Job Description

Mylan Teoranta

Viatris is a global healthcare company uniquely positioned to bridge the traditional divide between generics and brands, combining the best of both to more holistically address healthcare needs globally. With a mission to empower people worldwide to live healthier at every stage of life, we provide access at scale, currently supplying high-quality medicines to approximately 1 billion patients around the world annually and touching all of life's moments, from birth to the end of life, acute conditions to chronic diseases.

We have been included on number of award lists that demonstrate the impact we are making.

Our global portfolio includes best-in-class, iconic brand-name products as well as global key brands; generics, including branded and complex generics; and other offerings across a wide range of therapeutic areas. We are committed to helping create healthier communities worldwide through education, outreach and better access to treatment.

For those driven to live their lives with purpose, Viatris helps employees realise their full potential by creating a collaborative culture that fosters courage and resilience. Viatris is more than just a place to work. This is a place to make a difference in the world.

The Role & What You Will Be Doing The Microbiology Laboratory Technician II will be responsible for day to day microbiological testing (raw materials, waters in-process & finished products) and environmental monitoring (classified areas & compressed gases), including completing the relevant GMP documentation and recording results.
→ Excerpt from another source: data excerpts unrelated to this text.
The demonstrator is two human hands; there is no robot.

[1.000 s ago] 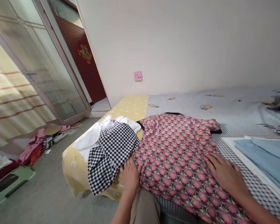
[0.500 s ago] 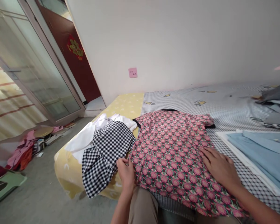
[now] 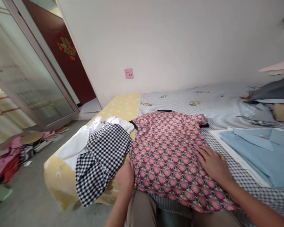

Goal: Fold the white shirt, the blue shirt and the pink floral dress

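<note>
A pink floral short-sleeved shirt (image 3: 168,148) with black trim lies spread out on the bed, neckline toward the wall and hem over my knees. At its left edge, my left hand (image 3: 126,175) is closed on the fabric, its fingertips partly hidden. My right hand (image 3: 211,162) lies flat on the shirt's right side, with fingers stretched out and holding nothing. Just left of the shirt is a black-and-white checked garment (image 3: 106,154), crumpled and hanging over the bed's edge. White clothing (image 3: 75,142) lies beneath and behind it.
Folded light-blue shirt (image 3: 251,148) on white cloth lies to the right. Behind it are grey clothes (image 3: 272,90). Yellow bedding (image 3: 54,170) and a checked sheet (image 3: 180,97) cover the bed. Clutter (image 3: 9,160) and a green stool (image 3: 0,195) sit on the floor at left.
The view has turned slightly right, so the scene shifts left and more of the folded clothes shows. Both hands stay at the shirt's sides; the left fingertips are now more hidden at its edge.
</note>
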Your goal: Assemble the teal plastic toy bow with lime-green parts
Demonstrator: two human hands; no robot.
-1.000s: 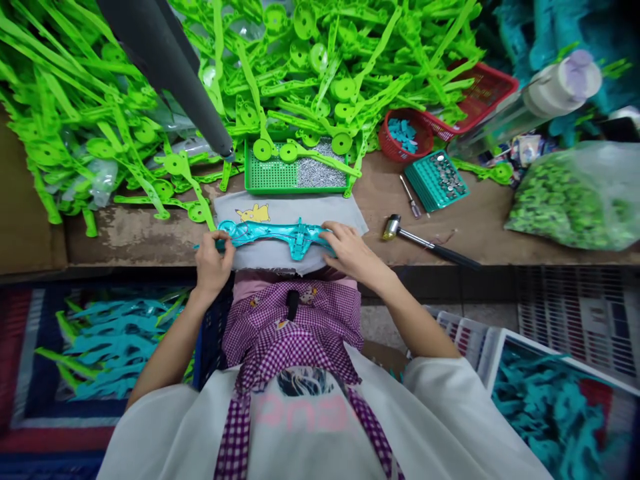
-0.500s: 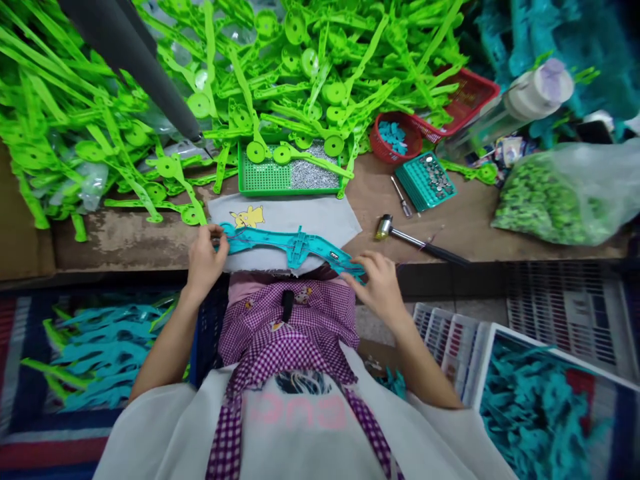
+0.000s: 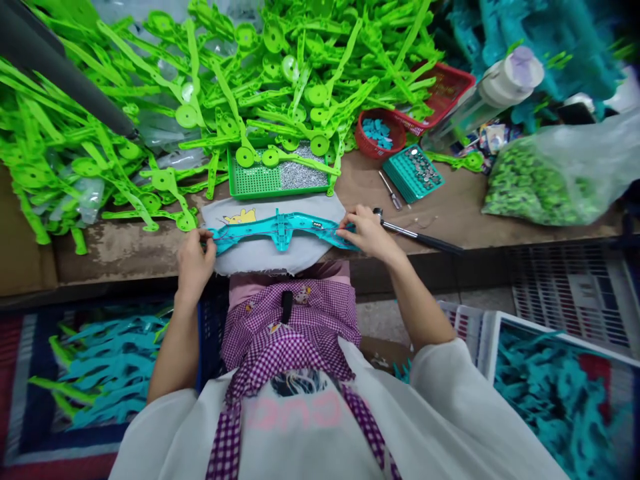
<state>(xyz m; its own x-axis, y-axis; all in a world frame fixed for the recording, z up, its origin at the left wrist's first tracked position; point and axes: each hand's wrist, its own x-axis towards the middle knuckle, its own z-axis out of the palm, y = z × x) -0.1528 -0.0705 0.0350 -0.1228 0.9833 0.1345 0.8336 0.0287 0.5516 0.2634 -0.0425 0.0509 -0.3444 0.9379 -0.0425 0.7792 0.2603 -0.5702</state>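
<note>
A long turquoise plastic part point(image 3: 281, 230), like a half shell with a crosspiece at its middle, lies over a grey cloth point(image 3: 270, 261) at the bench's front edge. A thin dark wire runs along its inside, and a small metallic piece point(image 3: 317, 225) sits right of the middle. My left hand point(image 3: 196, 259) pinches the part's left tip between thumb and fingers. At the opposite end, my right hand point(image 3: 369, 232) is closed over the part with bent fingers; whether the fingertips also grip the wire I cannot tell. The hammer's point(image 3: 415, 235) head is mostly hidden behind my right hand.
Bright green plastic arms point(image 3: 280, 80) heap across the back. A green basket point(image 3: 255, 181) holds small silvery pieces. Rightward are a red bowl point(image 3: 367, 148), a turquoise tray point(image 3: 400, 179), a screwdriver point(image 3: 390, 191), a bottle point(image 3: 500, 80) and a bag of green pieces point(image 3: 523, 180).
The turquoise part's right end has risen, so the part lies more level and further onto the cloth. My right hand has moved up, now overlapping the hammer's head. The camera view has shifted slightly.
</note>
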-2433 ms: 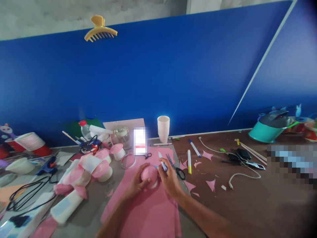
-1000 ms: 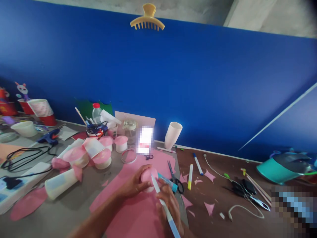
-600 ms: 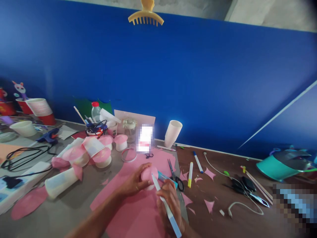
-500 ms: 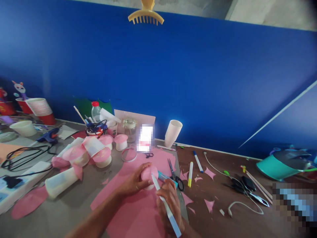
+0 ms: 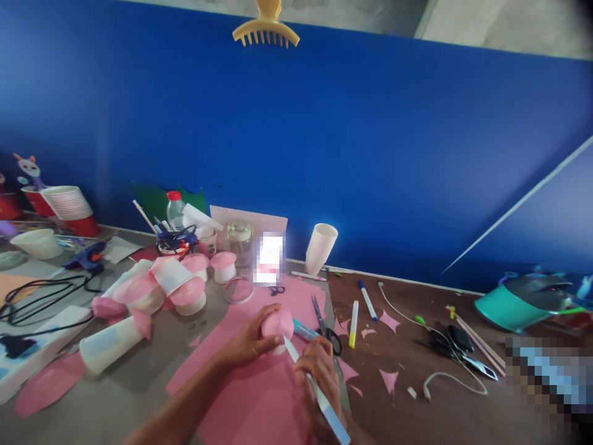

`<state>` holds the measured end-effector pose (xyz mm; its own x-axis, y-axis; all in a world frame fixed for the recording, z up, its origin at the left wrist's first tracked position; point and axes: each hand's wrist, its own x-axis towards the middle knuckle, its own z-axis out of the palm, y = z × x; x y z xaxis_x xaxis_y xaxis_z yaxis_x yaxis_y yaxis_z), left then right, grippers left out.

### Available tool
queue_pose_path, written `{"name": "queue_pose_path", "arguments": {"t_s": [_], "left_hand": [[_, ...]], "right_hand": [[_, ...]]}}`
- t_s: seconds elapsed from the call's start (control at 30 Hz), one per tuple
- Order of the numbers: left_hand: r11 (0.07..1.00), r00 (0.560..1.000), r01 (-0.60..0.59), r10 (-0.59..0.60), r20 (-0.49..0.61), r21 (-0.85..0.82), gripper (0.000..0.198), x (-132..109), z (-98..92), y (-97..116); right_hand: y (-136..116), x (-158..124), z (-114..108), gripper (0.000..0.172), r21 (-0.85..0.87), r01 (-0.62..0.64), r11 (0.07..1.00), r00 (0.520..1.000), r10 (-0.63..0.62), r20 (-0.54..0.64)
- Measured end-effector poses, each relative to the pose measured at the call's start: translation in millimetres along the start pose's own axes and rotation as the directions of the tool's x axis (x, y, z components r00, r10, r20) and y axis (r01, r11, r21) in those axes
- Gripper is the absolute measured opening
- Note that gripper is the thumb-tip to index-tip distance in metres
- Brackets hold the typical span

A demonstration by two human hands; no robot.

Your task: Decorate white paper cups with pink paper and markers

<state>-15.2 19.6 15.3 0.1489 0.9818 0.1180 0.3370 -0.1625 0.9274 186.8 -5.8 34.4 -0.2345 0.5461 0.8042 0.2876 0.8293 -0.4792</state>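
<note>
My left hand point(image 5: 247, 343) is closed round a small upturned cup with a pink paper top point(image 5: 277, 324), pressing it down on a pink paper sheet point(image 5: 259, 395). My right hand point(image 5: 319, 380) grips a white and blue marker point(image 5: 315, 390); its tip touches the cup's lower right edge. A light blue marker point(image 5: 304, 331) lies just behind the cup. Black-handled scissors point(image 5: 325, 324) rest at the sheet's right edge.
Pink-topped cups point(image 5: 185, 290) and a lying white cup point(image 5: 109, 345) crowd the left. A glue gun point(image 5: 83, 258), black cables point(image 5: 32, 296), a jar point(image 5: 241, 241), an upright white cup point(image 5: 320, 248), markers point(image 5: 353, 315), pink scraps point(image 5: 388, 380), a white cable point(image 5: 445, 383) and a teal pot point(image 5: 519, 303) surround the sheet.
Since 2.4 s ago my right hand has swung the marker round, its tip now at the cup's edge. The view has turned left. In the last second the hands have barely shifted.
</note>
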Motion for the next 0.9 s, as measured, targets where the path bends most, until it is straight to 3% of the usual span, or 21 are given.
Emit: {"name": "queue_pose_path", "arguments": {"t_s": [0.17, 0.3, 0.57, 0.9], "left_hand": [[1.000, 1.000, 0.022, -0.022, 0.022, -0.012, 0.076, 0, -1.2, 0], [0.999, 1.000, 0.019, -0.018, 0.026, -0.027, 0.078, 0, -1.6, 0], [1.000, 0.998, 0.023, -0.022, 0.063, -0.014, 0.083, 0, -2.6, 1], [0.999, 0.997, 0.012, -0.015, 0.076, 0.040, 0.085, 0, -3.1, -3]], "right_hand": [[0, 1, -5, 0.013, 0.064, 0.007, 0.998, 0.997, -0.002, -0.077], [2, -3, 0, 0.020, 0.065, 0.003, 0.998, 0.996, 0.003, -0.092], [5, -4, 0, 0.027, 0.057, 0.016, 0.998, 1.000, -0.015, -0.022], [6, -4, 6, 0.026, 0.045, 0.062, 0.997, 0.998, -0.061, -0.022]]}}
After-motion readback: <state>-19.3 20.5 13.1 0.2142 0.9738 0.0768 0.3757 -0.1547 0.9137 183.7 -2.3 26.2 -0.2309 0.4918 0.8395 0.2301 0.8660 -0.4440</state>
This position also includes report writing, investigation work and review of laboratory raw data.
Every day, we rise to the challenge to make a difference and here’s how the Microbiology Laboratory Technician II role will make an impact:

• Testing of raw materials, in-process & finished products, waters and validation samples for bioburden using membrane filtration or direct method.
• Testing of raw materials, in-process & finished products, waters, validation samples and components for endotoxin using Gel Clot or Kinetic assays.
• Testing of finished products samples and components for sterility.
• Environmental monitoring of classified areas and compressed gases.
• Identification of microorganisms to species level.
• Growth promotion and sterility testing of microbiological media..
• Support the process qualification and stability programs.
• Perform test method validations (bioburden, endotoxin & bacteriostasis/fungistasis) and assist in completing the associated reports.
• Observing and analysing results from environmental and personnel monitoring plates from classified areas
• Observing and analysing results from microbiological tests (Bioburden/Sterility)
• Trending of microbiological test results and results from environmental/ personnel monitoring of classified areas
• Inspect media fills.
• •
• Monitoring stock levels of media plates and test consumables and ordering when required
• Provide training to other team members as required. Ensure all training delivered is documented appropriately.
• Perform Container Closure Integrity testing.
• Assist and maintain the Microbiology laboratory calibration schedule.
• Complete Laboratory investigation reports as assigned.
• Complete Grade C and Grade D environmental monitoring trend reports and WFI summary Reports as assigned.
• Complete review of raw data and lab logbooks as assigned

About Your Skills & Experience
For this role, we’re looking for a candidate who has an effective combination of the following qualifications, skills and experiences:

• Minimum of a Bachelor's degree (or equivalent) in a Science related discipline (preferably Microbiology) and 2-4 years’ experience within a Microbiology department of a pharmaceutical company.
• Ability to perform Sterility, Bioburden and Endotoxin testing.
• Must possess knowledge of the USP and Ph. Eur. microbiological requirements.
• Ability to prepare and execute comprehensive investigation reports using Risk Analysis Tools.
• Must possess knowledge and have experience of working within an FDA/HPRA regulated facility.
• Familiar with the environmental monitoring requirements of a sterile manufacturing facility.
• Third level mathematics ability required.
• Excellent attention to detail.
• Computer skills including Word, Excel

At Viatris, we are dedicated to building a truly diverse, inclusive and authentic workplace, so if you’re excited about this role but your past experience doesn’t fully align with every requirement, we still encourage you to apply. You may just be the right candidate for this or other roles.

Diversity & Inclusion at Viatris
At Viatris, diversity and inclusion are essential to our mission. The diversity we foster in all aspects of our business can be one of our greatest strengths in redefining healthcare not as it is, but as it should be. If you would like to know more about what diversity, equity and inclusion means to us, please visit https://www.viatris.com/en/Careers/Diversity-and-Inclusion

Sustainability at Viatris
Corporate social responsibility is fundamental to the Viatris mission. We work to advance responsible and sustainable operations and leverage our collective expertise to empower people to live healthier at every stage of life, recognizing that our actions affect the stakeholders and communities we serve. To learn more about our efforts, please visit https://www.viatris.com/en/about-us/corporate-responsibility

A t Viatris, we offer competitive salaries, benefitsandan inclusive environment where you can use your experiences, perspectives and skills to help make an impact on the lives of others.

Viatris is an Equal Opportunity Employer.